**What you need to do**.
Images within the entries are to be omitted; the remainder must be reproduced exactly.

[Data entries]
◆ ◆ ◆ ◆ ◆ ◆ ◆

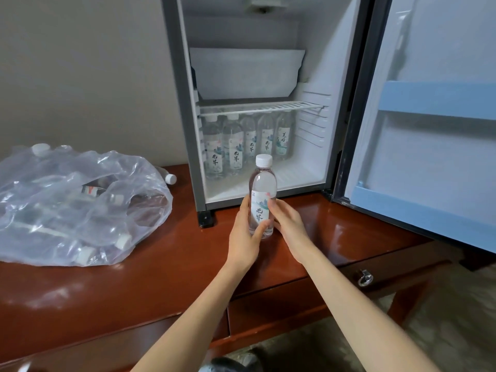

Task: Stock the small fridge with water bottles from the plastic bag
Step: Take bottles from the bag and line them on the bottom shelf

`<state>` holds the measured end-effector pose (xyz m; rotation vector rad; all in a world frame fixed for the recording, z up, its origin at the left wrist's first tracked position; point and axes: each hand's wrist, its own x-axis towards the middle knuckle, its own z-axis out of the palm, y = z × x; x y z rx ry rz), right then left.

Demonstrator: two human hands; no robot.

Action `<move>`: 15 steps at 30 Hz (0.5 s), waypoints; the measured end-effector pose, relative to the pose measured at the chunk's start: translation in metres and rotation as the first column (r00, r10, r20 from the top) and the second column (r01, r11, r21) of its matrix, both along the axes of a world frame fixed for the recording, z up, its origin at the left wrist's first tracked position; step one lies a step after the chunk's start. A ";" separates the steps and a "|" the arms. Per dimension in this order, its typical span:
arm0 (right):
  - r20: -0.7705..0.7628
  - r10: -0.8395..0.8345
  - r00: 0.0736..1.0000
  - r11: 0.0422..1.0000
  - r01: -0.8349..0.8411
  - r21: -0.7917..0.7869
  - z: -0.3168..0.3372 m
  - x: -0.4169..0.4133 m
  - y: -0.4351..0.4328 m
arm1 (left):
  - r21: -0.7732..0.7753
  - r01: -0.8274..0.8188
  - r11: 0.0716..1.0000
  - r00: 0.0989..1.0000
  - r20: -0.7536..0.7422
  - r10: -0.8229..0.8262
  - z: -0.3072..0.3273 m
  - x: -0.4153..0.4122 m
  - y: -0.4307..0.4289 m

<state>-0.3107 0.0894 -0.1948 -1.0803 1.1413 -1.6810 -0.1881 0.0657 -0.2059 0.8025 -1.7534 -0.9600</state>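
Left hand (243, 237) grips the upright bottle (263, 194) low down; right hand (288, 224) lays near-straight fingers against its side. The bottle is just before the open fridge (182, 103). The bag (80, 210) lies to the left on the desk (174, 264).

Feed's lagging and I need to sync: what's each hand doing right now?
The left hand grips the water bottle, thumb across its front.
The right hand is open, touching the bottle's side.
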 end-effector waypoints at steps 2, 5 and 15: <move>-0.015 -0.059 0.998 0.998 0.058 -0.026 0.000 0.001 -0.006 | -0.055 -0.066 0.996 0.997 0.038 0.068 -0.001 -0.006 -0.008; -0.027 -0.117 0.993 0.990 0.114 -0.077 -0.003 -0.003 -0.021 | -0.105 -0.115 0.988 0.991 0.055 0.121 -0.002 -0.016 -0.023; -0.236 -0.431 0.871 0.875 0.339 -0.345 -0.010 -0.006 -0.059 | -0.348 -0.182 0.920 0.983 -0.047 0.177 0.008 -0.033 -0.044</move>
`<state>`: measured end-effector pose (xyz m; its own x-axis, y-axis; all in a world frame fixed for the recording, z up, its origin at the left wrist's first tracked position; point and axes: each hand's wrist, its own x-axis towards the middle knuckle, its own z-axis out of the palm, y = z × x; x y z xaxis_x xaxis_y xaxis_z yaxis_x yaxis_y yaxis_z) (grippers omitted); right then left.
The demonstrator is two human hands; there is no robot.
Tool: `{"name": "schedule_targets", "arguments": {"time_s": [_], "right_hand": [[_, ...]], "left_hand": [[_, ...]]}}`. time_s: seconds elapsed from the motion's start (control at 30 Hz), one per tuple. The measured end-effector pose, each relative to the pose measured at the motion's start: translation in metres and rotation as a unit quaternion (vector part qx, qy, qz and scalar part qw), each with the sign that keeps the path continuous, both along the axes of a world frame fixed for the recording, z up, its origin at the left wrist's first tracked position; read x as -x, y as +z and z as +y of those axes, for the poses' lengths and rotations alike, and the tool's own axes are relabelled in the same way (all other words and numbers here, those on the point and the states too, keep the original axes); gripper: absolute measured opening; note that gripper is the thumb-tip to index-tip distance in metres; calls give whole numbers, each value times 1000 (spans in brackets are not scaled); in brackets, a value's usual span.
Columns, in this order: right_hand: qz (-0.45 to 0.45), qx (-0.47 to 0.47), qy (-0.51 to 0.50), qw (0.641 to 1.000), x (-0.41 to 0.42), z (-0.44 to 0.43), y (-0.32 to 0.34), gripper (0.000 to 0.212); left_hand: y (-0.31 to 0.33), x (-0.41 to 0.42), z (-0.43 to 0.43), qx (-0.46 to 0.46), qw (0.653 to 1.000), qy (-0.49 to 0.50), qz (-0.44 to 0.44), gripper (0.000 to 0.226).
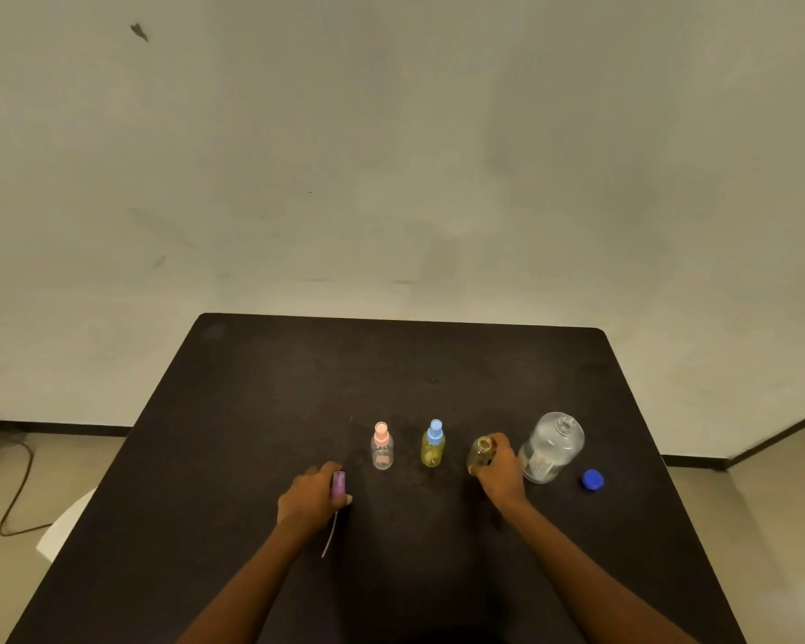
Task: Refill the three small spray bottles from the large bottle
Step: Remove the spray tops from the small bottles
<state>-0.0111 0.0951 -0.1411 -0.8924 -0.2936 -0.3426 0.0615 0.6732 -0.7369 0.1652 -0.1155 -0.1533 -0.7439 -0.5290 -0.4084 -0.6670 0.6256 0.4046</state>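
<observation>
Three small spray bottles stand in a row on the dark table (252, 411). The clear one with a pink spray top (382, 446) is leftmost, and the yellow one with a blue spray top (433, 443) stands in the middle. My right hand (500, 471) grips the third small bottle (480, 450), which is uncapped and upright. My left hand (310, 497) holds its purple spray top (338, 485), whose thin dip tube (330, 536) trails toward me. The large clear bottle (551, 448) stands open at the right, partly filled. Its blue cap (592, 480) lies beside it.
A pale wall rises behind the table's far edge. A cable (15, 485) lies on the floor at the left. A white seat edge (64, 527) shows beside the table's left side.
</observation>
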Motion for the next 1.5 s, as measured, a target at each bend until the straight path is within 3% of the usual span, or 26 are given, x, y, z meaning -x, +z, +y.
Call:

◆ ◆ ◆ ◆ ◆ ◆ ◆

**Response for this exercise**.
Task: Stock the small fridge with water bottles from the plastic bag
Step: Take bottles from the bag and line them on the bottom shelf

`<state>` holds the measured end-effector pose (xyz m; rotation vector rad; all in a world frame fixed for the recording, z up, its origin at the left wrist's first tracked position; point and axes: each hand's wrist, its own x-axis towards the middle knuckle, its own z-axis out of the palm, y = z × x; x y z rx ry rz), right then left.

Demonstrator: two human hands; no robot.

Action `<move>`: 15 steps at 30 Hz (0.5 s), waypoints; the measured end-effector pose, relative to the pose measured at the chunk's start: translation in metres and rotation as the first column (r00, r10, r20 from the top) and the second column (r01, r11, r21) of its matrix, both along the axes of a world frame fixed for the recording, z up, its origin at the left wrist's first tracked position; step one lies a step after the chunk's start. A ";" separates the steps and a "|" the arms. Per dimension in this order, its typical span:
arm0 (right):
  - r20: -0.7705..0.7628
  - r10: -0.8395..0.8345
  - r00: 0.0736..1.0000
  - r11: 0.0422..1.0000
  - r01: -0.8349..0.8411
  - r21: -0.7917..0.7869
  - z: -0.3168..0.3372 m
  - x: -0.4169..0.4133 m
  - y: -0.4351..0.4328 m
arm1 (left):
  - r21: -0.7732..0.7753
  - r01: -0.8274..0.8188
  - r11: 0.0716..1.0000
  - r00: 0.0989..1.0000
  - r20: -0.7536..0.7422
  - r10: -0.8229..0.8262
  - z: -0.3072..0.3273 m
  - x: -0.4153..0.4122 m
  - y: -0.4307..0.4289 m

<state>-0.3107 0.0894 -0.1948 -1.0803 1.1413 -1.6810 -0.1881 0.0657 -0.2059 0.8025 -1.7534 -0.9600</state>
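Left hand (243, 237) grips the upright bottle (263, 194) low down; right hand (288, 224) lays near-straight fingers against its side. The bottle is just before the open fridge (182, 103). The bag (80, 210) lies to the left on the desk (174, 264).

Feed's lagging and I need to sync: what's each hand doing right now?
The left hand grips the water bottle, thumb across its front.
The right hand is open, touching the bottle's side.
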 end-effector waypoints at steps 2, 5 and 15: <move>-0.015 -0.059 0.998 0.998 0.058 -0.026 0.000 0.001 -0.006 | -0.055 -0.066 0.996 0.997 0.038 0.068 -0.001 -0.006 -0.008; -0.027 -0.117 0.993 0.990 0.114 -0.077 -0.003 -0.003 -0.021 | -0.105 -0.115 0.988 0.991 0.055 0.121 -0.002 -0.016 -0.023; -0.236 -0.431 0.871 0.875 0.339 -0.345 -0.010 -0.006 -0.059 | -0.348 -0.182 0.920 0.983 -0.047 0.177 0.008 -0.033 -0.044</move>
`<state>`: measured end-effector pose (xyz m; its own x-axis, y-axis; all in a world frame fixed for the recording, z up, its origin at the left wrist's first tracked position; point and axes: each hand's wrist, its own x-axis towards the middle knuckle, its own z-axis out of the palm, y = z × x; x y z xaxis_x xaxis_y xaxis_z yaxis_x yaxis_y yaxis_z) (grippers omitted); right then left.
The demonstrator is two human hands; there is no robot.
Tool: `{"name": "schedule_targets", "arguments": {"time_s": [_], "right_hand": [[_, ...]], "left_hand": [[_, ...]]}}`. time_s: seconds elapsed from the motion's start (control at 30 Hz), one per tuple. The measured end-effector pose, each relative to the pose measured at the motion's start: translation in metres and rotation as a unit quaternion (vector part qx, qy, qz and scalar part qw), each with the sign that keeps the path continuous, both along the axes of a world frame fixed for the recording, z up, its origin at the left wrist's first tracked position; read x as -x, y as +z and z as +y of those axes, for the poses' lengths and rotations alike, and the tool's own axes are relabelled in the same way (all other words and numbers here, those on the point and the states too, keep the original axes); gripper: absolute measured opening; note that gripper is the thumb-tip to index-tip distance in metres; calls give whole numbers, each value times 1000 (spans in brackets are not scaled); in brackets, a value's usual span.
Columns, in this order: right_hand: qz (-0.45 to 0.45), qx (-0.47 to 0.47), qy (-0.51 to 0.50), qw (0.641 to 1.000), x (-0.41 to 0.42), z (-0.44 to 0.43), y (-0.32 to 0.34), gripper (0.000 to 0.212); left_hand: y (-0.31 to 0.33), x (-0.41 to 0.42), z (-0.43 to 0.43), qx (-0.46 to 0.46), qw (0.653 to 1.000), qy (-0.49 to 0.50), qz (-0.44 to 0.44), gripper (0.000 to 0.226).
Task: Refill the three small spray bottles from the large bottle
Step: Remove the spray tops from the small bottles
<state>-0.0111 0.0951 -0.1411 -0.8924 -0.2936 -0.3426 0.0615 0.6732 -0.7369 0.1652 -0.1155 -0.1533 -0.7439 -0.5290 -0.4084 -0.6670 0.6256 0.4046</state>
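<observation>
Three small spray bottles stand in a row on the dark table (252, 411). The clear one with a pink spray top (382, 446) is leftmost, and the yellow one with a blue spray top (433, 443) stands in the middle. My right hand (500, 471) grips the third small bottle (480, 450), which is uncapped and upright. My left hand (310, 497) holds its purple spray top (338, 485), whose thin dip tube (330, 536) trails toward me. The large clear bottle (551, 448) stands open at the right, partly filled. Its blue cap (592, 480) lies beside it.
A pale wall rises behind the table's far edge. A cable (15, 485) lies on the floor at the left. A white seat edge (64, 527) shows beside the table's left side.
</observation>
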Motion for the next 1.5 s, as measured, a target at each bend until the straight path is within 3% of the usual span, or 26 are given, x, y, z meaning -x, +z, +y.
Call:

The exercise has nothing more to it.